Data shown START
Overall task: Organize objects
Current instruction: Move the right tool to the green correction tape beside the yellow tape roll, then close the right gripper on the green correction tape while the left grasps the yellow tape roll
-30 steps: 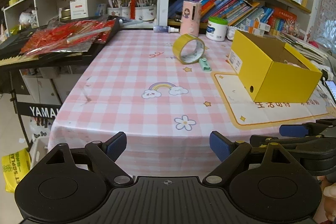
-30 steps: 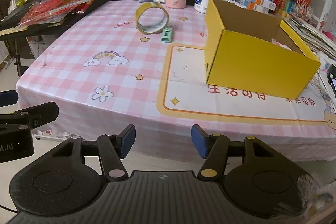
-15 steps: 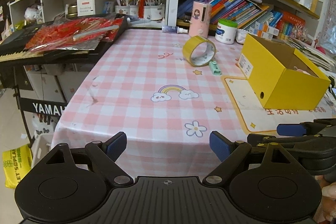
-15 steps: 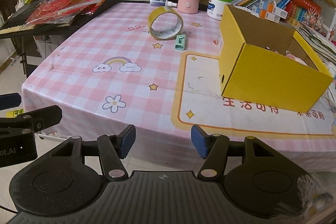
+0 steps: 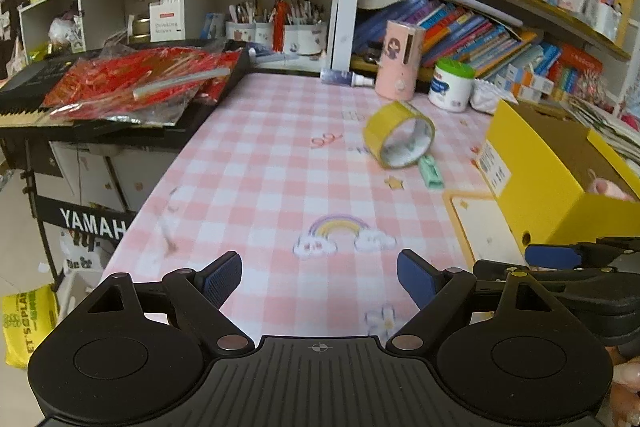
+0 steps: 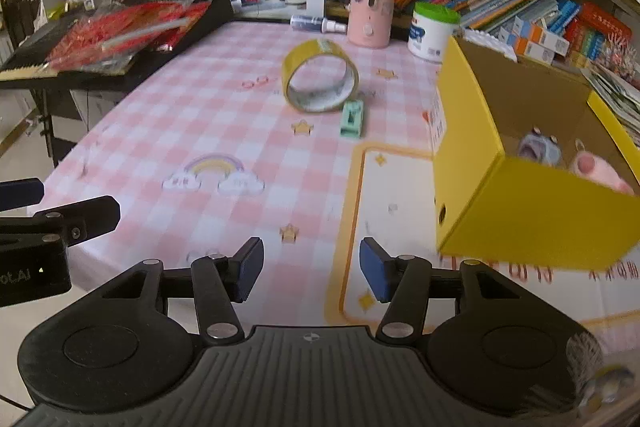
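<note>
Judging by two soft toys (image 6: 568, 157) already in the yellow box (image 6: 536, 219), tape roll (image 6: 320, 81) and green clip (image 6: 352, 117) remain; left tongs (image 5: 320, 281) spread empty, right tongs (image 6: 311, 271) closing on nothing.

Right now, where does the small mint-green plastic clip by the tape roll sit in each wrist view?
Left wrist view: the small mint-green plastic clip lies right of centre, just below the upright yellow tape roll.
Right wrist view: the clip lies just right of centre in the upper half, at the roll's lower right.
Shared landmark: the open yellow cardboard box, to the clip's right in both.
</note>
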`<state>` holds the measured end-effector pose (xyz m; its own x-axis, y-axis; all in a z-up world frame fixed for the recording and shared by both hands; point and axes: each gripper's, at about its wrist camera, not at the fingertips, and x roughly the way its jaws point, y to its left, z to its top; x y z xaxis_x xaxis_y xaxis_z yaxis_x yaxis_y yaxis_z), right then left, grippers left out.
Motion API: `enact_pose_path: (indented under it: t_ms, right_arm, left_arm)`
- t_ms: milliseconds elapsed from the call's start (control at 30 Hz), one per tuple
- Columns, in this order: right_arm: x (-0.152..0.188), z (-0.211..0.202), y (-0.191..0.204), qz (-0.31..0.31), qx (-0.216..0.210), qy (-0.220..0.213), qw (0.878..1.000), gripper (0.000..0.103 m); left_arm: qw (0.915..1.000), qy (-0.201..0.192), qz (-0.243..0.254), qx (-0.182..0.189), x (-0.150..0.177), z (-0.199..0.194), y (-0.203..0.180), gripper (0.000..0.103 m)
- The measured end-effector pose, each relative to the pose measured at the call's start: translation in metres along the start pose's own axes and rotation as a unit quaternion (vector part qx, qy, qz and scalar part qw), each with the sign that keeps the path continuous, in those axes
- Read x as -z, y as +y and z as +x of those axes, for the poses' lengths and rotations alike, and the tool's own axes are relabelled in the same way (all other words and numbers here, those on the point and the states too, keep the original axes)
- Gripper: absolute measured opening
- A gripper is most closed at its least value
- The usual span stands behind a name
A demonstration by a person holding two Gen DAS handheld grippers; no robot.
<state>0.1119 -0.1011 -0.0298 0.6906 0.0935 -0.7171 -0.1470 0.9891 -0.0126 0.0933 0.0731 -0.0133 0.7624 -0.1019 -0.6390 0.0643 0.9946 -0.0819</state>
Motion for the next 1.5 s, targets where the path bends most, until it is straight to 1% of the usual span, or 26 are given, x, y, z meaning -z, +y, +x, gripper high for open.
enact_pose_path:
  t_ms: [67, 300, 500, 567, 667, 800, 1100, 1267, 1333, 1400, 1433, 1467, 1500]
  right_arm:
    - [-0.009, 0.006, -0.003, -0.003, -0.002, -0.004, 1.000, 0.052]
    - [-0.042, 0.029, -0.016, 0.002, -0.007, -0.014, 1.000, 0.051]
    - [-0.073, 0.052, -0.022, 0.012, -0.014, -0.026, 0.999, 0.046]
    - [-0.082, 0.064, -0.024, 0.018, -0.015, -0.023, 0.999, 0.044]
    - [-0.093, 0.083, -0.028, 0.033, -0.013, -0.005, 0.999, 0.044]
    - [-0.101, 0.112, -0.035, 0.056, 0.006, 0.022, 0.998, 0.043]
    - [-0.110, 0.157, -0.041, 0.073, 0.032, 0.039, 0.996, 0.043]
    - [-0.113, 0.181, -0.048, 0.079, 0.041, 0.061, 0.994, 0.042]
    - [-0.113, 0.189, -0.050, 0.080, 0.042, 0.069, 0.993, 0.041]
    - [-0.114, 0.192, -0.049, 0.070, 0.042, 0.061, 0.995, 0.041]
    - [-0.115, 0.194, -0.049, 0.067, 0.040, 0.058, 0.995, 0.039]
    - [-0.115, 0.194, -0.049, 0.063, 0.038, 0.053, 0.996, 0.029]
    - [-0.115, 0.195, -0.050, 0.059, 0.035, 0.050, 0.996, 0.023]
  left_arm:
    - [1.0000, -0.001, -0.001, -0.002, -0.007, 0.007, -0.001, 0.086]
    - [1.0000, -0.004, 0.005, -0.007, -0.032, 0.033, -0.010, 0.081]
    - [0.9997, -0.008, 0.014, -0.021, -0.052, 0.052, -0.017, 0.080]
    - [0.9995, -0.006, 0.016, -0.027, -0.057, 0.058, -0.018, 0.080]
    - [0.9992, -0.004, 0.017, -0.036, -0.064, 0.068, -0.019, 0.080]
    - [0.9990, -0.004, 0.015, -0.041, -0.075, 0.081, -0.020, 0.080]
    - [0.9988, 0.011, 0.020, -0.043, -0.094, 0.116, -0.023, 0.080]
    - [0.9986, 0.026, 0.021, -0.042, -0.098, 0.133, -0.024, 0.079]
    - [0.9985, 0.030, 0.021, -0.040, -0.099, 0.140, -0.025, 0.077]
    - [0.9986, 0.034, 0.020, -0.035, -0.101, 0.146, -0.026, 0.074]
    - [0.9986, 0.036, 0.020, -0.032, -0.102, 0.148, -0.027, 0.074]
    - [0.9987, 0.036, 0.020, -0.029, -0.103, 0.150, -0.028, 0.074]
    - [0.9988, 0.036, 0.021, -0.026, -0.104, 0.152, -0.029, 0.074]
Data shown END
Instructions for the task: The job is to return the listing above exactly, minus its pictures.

Task output:
Overall task: Organize objects
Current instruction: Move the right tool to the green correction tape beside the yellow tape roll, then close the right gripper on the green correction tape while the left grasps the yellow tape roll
-30 steps: 
-30 steps: 
-15 steps: 
-15 steps: 
+0 steps: 
+0 steps: 
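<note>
Judging by two soft toys (image 6: 568, 157) already in the yellow box (image 6: 536, 219), tape roll (image 6: 320, 81) and green clip (image 6: 352, 117) remain; left tongs (image 5: 320, 281) spread empty, right tongs (image 6: 311, 271) closing on nothing.

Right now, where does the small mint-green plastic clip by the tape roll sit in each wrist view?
Left wrist view: the small mint-green plastic clip lies right of centre, just below the upright yellow tape roll.
Right wrist view: the clip lies just right of centre in the upper half, at the roll's lower right.
Shared landmark: the open yellow cardboard box, to the clip's right in both.
</note>
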`<state>` holds the measured end-effector pose (xyz m; its own x-axis, y-axis; all in a z-up world frame fixed for the recording and shared by both hands; point and axes: each gripper's, at about its wrist camera, not at the fingertips, and x roughly the way its jaws point, y to its left, z to its top; x y z xaxis_x xaxis_y xaxis_z yaxis_x yaxis_y yaxis_z), right then left, grippers left out.
Motion API: `enact_pose_path: (indented under it: t_ms, right_arm, left_arm)`
- t_ms: milliseconds elapsed from the call's start (control at 30 Hz), one per tuple
- Columns, in this order: right_arm: x (-0.152..0.188), z (-0.211..0.202), y (-0.191..0.204), qz (-0.31..0.31), qx (-0.216..0.210), qy (-0.220..0.213), qw (0.878..1.000), gripper (0.000..0.103 m); left_arm: qw (0.915..1.000), qy (-0.201..0.192), qz (-0.243..0.254), qx (-0.182..0.189), x (-0.150..0.177), z (-0.199..0.194), y (-0.203..0.180), gripper (0.000..0.103 m)
- The measured end-effector pose, each relative to the pose measured at the call's start: translation in metres along the start pose's own axes and rotation as a unit quaternion (vector part qx, qy, qz and scalar part qw), each with the sign that keeps the path continuous, in those axes
- Read x as -z, y as +y and z as +x of those axes, for the poses' lengths and rotations alike, and the tool's own axes are relabelled in the same way (all other words and numbers here, those on the point and the states too, keep the original axes)
- Gripper: absolute measured opening
- A gripper is most closed at its least value
- The usual span stands behind a name
A demonstration by a person holding two Gen DAS handheld grippers; no robot.
<state>0.1119 -0.1011 -0.0298 0.6906 0.0935 -0.7171 -0.1470 0.9891 -0.0126 0.0933 0.0731 -0.0133 0.7624 -0.1019 -0.6390 0.0643 0.9946 -0.0819</state>
Motion for the next 1.5 s, targets where the path bends most, until it is straight to 1% of the usual span, or 26 are given, x, y, z meaning -z, +y, +x, gripper high for open.
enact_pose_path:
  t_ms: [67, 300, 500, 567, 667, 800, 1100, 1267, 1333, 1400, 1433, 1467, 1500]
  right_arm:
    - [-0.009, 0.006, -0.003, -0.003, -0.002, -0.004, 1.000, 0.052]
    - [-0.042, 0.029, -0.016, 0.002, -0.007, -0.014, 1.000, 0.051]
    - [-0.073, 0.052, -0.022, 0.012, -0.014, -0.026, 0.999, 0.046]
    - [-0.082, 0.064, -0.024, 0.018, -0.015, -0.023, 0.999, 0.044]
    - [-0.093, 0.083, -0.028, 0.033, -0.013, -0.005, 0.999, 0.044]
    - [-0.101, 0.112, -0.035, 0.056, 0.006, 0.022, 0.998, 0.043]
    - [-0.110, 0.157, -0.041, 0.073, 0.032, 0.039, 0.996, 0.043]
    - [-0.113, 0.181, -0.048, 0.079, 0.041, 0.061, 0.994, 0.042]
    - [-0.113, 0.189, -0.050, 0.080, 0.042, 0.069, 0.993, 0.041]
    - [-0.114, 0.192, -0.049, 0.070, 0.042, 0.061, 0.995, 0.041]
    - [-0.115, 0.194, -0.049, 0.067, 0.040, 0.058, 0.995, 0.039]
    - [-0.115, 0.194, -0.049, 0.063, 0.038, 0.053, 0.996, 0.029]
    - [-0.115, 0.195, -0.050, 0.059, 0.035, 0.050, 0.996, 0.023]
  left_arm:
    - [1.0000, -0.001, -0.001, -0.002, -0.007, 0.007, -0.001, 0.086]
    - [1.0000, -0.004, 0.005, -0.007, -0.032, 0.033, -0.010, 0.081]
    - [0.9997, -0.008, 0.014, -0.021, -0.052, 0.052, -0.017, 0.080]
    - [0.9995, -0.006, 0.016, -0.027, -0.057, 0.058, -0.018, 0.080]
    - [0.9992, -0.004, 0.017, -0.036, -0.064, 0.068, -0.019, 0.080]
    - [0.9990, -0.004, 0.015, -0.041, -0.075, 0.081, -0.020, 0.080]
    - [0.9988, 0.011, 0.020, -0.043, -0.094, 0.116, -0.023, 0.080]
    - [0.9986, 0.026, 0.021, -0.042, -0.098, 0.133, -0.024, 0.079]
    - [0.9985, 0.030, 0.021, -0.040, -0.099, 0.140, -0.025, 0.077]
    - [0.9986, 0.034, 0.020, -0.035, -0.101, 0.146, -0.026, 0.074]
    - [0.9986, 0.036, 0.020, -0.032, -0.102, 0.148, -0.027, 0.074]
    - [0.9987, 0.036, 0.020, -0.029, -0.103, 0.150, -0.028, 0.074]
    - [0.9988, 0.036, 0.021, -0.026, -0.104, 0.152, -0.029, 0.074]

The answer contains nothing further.